USDA announces new standards for reducing salmonella and campylobacter in chickens, turkeys

Performance standard now 7.5% for salmonella, 10.4% for campylobacter

The U.S. Department of Agriculture’s Food Safety and Inspection Service has announced revised and new performance standards, going into effect in July, aimed at reducing the prevalence of salmonella and campylobacter in young chickens and turkeys.

In the most recently published USDA reports, for the third quarter of 2010, an average of 7.4% of chicken carcasses at processing plants nationwide tested positive for detectable levels of salmonella. The new USDA performance standard is 7.5%. The FSIS notice also adopts a campylobacter standard for the first time: no more than 10.4% of raw chickens sampled should have Campylobacter jejuni, C. lari and/or C. coli on them. 

“These improved standards are a stronger buffer between foodborne illnesses and our consumers, especially our most vulnerable consumers — children, the elderly and those with weakened immune systems,” said Agriculture Secretary Tom Vilsack. “There is no more important mission at the USDA than ensuring the safety of our food, and we are working every day to lower the danger of foodborne illness. The new standards announced today mark an important step in our efforts to protect consumers by further reducing the incidence of salmonella and opening a new front in the fight against campylobacter.” 
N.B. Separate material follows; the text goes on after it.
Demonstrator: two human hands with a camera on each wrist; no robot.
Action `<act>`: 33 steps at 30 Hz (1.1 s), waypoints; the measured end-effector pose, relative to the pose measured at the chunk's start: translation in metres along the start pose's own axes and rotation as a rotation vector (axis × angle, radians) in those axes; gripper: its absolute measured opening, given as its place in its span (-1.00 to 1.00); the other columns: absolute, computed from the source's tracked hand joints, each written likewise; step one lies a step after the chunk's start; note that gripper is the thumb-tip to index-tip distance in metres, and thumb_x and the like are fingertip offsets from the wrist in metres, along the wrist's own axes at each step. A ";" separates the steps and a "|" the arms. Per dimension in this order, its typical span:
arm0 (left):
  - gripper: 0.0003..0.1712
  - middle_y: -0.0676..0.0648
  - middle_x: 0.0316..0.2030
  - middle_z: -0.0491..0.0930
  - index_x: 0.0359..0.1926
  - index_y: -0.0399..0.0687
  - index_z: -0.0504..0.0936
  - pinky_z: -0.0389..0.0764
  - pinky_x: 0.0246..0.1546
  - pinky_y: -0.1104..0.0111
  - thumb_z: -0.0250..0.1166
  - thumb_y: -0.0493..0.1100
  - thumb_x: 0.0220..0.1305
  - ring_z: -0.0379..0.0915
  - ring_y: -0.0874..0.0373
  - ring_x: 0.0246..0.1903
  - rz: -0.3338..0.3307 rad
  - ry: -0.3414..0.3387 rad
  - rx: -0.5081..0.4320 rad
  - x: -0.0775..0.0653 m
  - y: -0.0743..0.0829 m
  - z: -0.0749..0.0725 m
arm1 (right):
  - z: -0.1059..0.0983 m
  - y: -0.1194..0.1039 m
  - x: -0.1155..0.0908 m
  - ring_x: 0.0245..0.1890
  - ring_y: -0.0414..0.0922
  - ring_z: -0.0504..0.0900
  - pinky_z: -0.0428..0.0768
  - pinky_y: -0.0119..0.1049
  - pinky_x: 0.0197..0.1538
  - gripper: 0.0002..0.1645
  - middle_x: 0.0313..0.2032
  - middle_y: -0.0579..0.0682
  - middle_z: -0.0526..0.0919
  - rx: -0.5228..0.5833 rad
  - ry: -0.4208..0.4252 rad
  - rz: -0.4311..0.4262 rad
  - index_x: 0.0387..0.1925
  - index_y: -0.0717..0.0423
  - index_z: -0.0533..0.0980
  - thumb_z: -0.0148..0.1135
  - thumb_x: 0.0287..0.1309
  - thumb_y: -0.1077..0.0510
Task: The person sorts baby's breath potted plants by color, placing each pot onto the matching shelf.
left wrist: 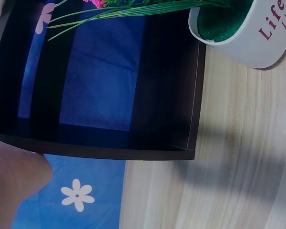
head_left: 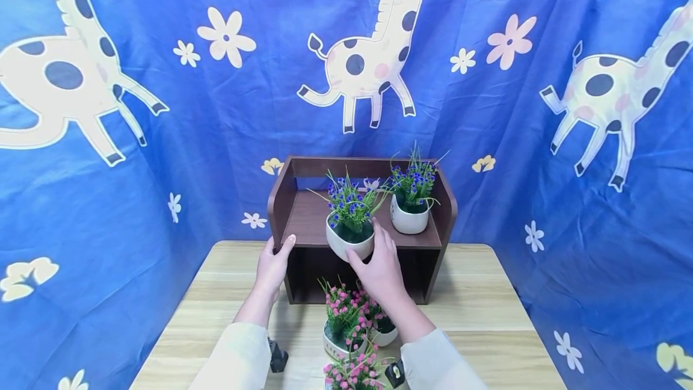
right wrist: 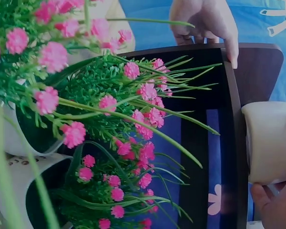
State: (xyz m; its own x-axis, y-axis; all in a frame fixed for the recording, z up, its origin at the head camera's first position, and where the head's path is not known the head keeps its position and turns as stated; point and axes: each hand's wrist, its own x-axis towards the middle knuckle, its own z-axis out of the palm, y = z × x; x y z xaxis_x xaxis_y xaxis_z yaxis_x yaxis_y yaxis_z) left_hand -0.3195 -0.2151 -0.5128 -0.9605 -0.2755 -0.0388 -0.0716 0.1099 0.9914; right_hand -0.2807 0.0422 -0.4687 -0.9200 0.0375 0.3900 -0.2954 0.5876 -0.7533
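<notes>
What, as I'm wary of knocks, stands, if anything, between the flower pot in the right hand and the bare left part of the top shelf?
Nothing visible does. The held pot is at the front edge of the shelf; another pot stands at its right end, and the left hand grips its left side.

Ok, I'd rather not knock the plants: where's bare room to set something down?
The table is bare left and right of the shelf. Its upper board has room between the left panel and the flowerpot in the right hand. Crowded: in front, where pink-flowered pots stand, and the board's right end, where another blue-flowered pot sits.
</notes>
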 end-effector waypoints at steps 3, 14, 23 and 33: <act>-0.22 -0.33 0.60 0.31 0.59 -0.01 0.33 0.12 0.71 -0.16 0.25 0.26 0.58 0.14 -0.23 0.64 0.007 -0.002 -0.002 0.000 0.000 0.002 | 0.002 -0.001 0.005 0.55 0.20 0.40 0.51 0.23 0.54 0.11 0.57 0.16 0.40 -0.025 -0.019 -0.001 0.69 0.05 0.18 0.46 0.32 -0.25; -0.20 -0.30 0.61 0.30 0.59 0.02 0.34 0.12 0.72 -0.13 0.25 0.30 0.57 0.13 -0.20 0.65 0.000 -0.009 -0.003 -0.001 0.001 0.001 | 0.010 -0.007 0.021 0.48 0.19 0.46 0.53 0.24 0.49 0.09 0.53 0.15 0.47 0.017 -0.030 0.037 0.66 0.02 0.25 0.50 0.29 -0.27; -0.19 -0.32 0.62 0.28 0.61 0.00 0.32 0.12 0.72 -0.15 0.25 0.29 0.57 0.12 -0.23 0.65 0.005 -0.001 -0.008 -0.001 0.003 0.002 | 0.001 -0.011 0.026 0.57 0.23 0.38 0.44 0.25 0.58 -0.04 0.55 0.25 0.41 0.064 -0.119 0.021 0.68 0.15 0.18 0.28 0.46 -0.14; -0.17 -0.32 0.61 0.30 0.62 0.01 0.30 0.12 0.72 -0.14 0.25 0.29 0.56 0.13 -0.23 0.65 0.001 0.000 0.002 0.001 0.000 0.001 | 0.009 -0.011 0.039 0.35 0.14 0.63 0.65 0.12 0.41 -0.13 0.36 0.19 0.60 0.050 -0.066 -0.016 0.49 0.19 0.44 0.52 0.34 -0.13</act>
State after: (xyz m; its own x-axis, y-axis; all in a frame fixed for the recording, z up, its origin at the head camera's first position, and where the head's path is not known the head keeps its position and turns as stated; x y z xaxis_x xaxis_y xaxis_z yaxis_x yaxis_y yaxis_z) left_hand -0.3204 -0.2141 -0.5127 -0.9606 -0.2753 -0.0374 -0.0707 0.1118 0.9912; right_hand -0.3158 0.0303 -0.4495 -0.9295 -0.0258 0.3678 -0.3212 0.5463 -0.7736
The National Chicken Council has said that the industry will continue its "tremendous efforts" to meet the challenge of food safety. “The industry has already done an outstanding job of improving the microbiological profile of raw products and will strive to do even better,” said Dr. Scott M. Russell, a microbiologist and professor of poultry processing at the University of Georgia and science advisor to the NCC. “I personally have witnessed and been part of the tremendous efforts the industry has made to meet the challenge of ensuring food safety, and I know these efforts will continue.”